2.1. The Primary Contributions of This Paper

This paper primarily focuses on achieving robust positioning in complex environments by leveraging a framework that integrates satellite navigation, inertial navigation, and LiDAR, and the system framework is shown in Figure 1.

(1)

The uncertainty measurement weights in real time and quality-control fusion positioning framework are proposed, which include GNSS/INS integrated navigation for absolute position measurement and LIO (LiDAR-Inertial Odometry) for relative motion estimation.

(2)

The front-end is augmented with a GNSS availability status monitoring model and a LIO quality control model, enhancing the adaptability of sensors in complex environments.

(3)

A verification platform has been developed for satellite navigation, inertial navigation, and LiDAR, enabling synchronized timing among sensors. Real-time processing is facilitated by software implemented on the platform computer.

(4)

Experiments are conducted in real-world environments, including mountainous areas, tunnels, campus, and urban environments, and the robustness and reliability of the algorithm are verified on the experimental vehicle platform.

2.2. Platform System

As shown in Figure 2, the vehicle platform incorporated a satellite navigation receiver, a 6-axis MEMS inertial navigation system and a 16-thread mechanical LiDAR. The LiDAR scanning frequency was 10 Hz, while the IMU output frequency was 100 Hz. The 1PPS signal from the satellite navigation receiver was synchronized with the UTC output time and its frequency was doubled to 10 Hz and 100 Hz, respectively, providing time synchronization services for the LiDAR and IMU and ensuring temporal alignment among the three sensors. Data processing was carried out using a small computer equipped with a 4-core Intel i7-8gen CPU.

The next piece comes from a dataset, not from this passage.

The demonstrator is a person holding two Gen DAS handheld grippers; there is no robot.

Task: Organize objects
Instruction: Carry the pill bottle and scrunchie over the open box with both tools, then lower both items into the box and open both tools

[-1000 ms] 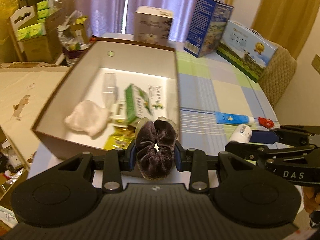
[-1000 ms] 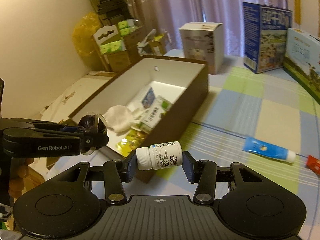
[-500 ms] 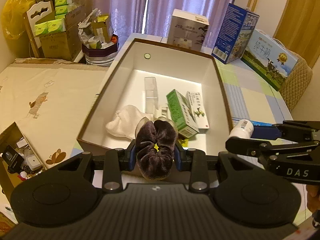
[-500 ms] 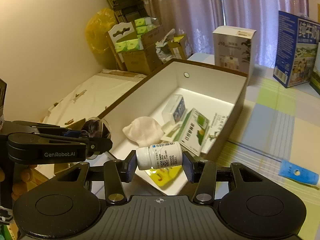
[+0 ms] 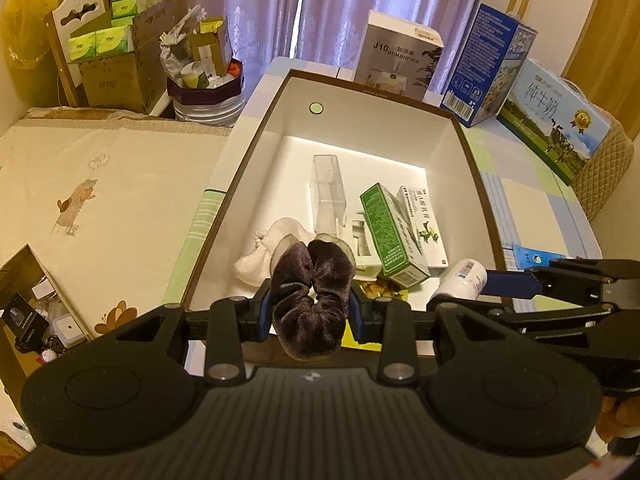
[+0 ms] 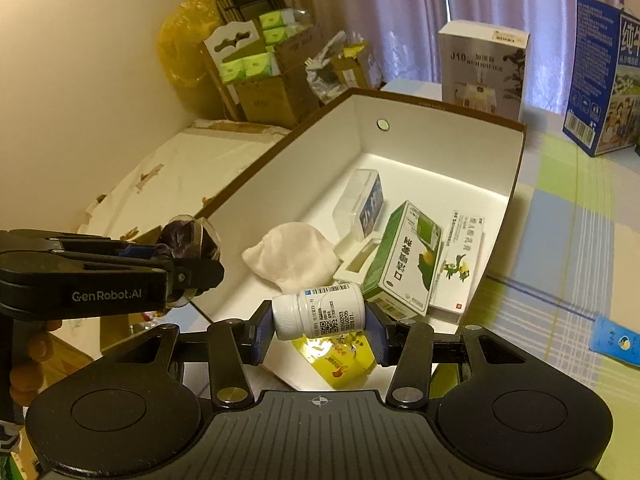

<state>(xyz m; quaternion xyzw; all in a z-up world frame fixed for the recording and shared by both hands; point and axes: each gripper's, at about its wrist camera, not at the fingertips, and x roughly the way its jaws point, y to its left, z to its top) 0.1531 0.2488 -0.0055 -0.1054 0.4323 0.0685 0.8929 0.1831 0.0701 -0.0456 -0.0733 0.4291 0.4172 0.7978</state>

2.3. Unified Coordinate System

First, transfer the IMU coordinate system to the LiDAR coordinate system, and then convert the GNSS/IMU combined absolute positioning results from WGS84 coordinate system (latitude, longitude, elevation) to the UTM (Universal Transverse Mercator) grid coordinate system. Finally, the GNSS results are transferred to the world coordinate system by fusing the original IMU with the extended Kalman filter estimator.

3. Fusion Methods

3.1. GNSS/INS Factor

GNSS raw observations can be utilized to obtain latitude, longitude, and elevation via RTK. GNSS/INS integrated navigation methods exhibit complementary characteristics. Therefore, integrated navigation is essential in multi-source fusion systems in complex environments.

GNSS/INS loose coupling usually uses a Kalman filter to address the system’s nonlinearities. The primary error parameters of the inertial sensors are incorporated into the system state vector of the Kalman filter. The GNSS/INS integrated navigation is based on the INS error equation [25]:

$$\begin{array}{l}\mathit{\delta }\dot{\mathit{r}}=-{\mathit{\omega }}_{\mathit{e}\mathit{n}}\times \mathit{\delta }\mathit{r}+\mathit{\delta }\mathit{v}\\ \mathit{\delta }\dot{\mathit{v}}=-({\mathit{\omega }}_{\mathit{i}\mathit{e}}-{\mathit{\omega }}_{\mathit{i}\mathit{n}})\times \mathit{\delta }\mathit{v}-\mathit{\delta }\mathit{\psi }\times \mathit{f}+\nabla \\ \mathit{\delta }\dot{\mathit{\psi }}=-{\mathit{\omega }}_{\mathit{i}\mathit{n}}\times \mathit{\delta }\mathit{\psi }+\mathit{\epsilon }\\ \nabla ={\mathit{u}}_{\nabla },\mathit{\epsilon }={\mathit{u}}_{\mathit{\epsilon }}\end{array}$$

(1)

$\mathit{\delta }\mathit{r},\mathit{\delta }\mathit{v}$ and $\mathit{\delta }\mathit{\psi }$ denote the position, velocity, and orientation error vectors, respectively. ${\mathit{\omega }}_{\mathit{e}\mathit{n}}$ represents the rotation angular velocity vector of the navigation coordinate system with respect to the earth coordinate system. ${\mathit{\omega }}_{\mathit{i}\mathit{e}}$ is the rotation angular velocity vector of the Earth coordinate system with respect to the inertial coordinate system. ${\mathit{\omega }}_{\mathit{i}\mathit{n}}$ represents the rotation angular velocity vector of the navigation coordinate system with respect to the inertial coordinate system. $\mathit{f}$ denotes the specific force vector measured by the accelerometer. $\nabla$ and $\mathit{\epsilon }$ denote the acceleration random error vector and the gyro random error vector. ${\mathit{u}}_{\nabla },{\mathit{u}}_{\mathit{\epsilon }}$ denotes white Gaussian noise.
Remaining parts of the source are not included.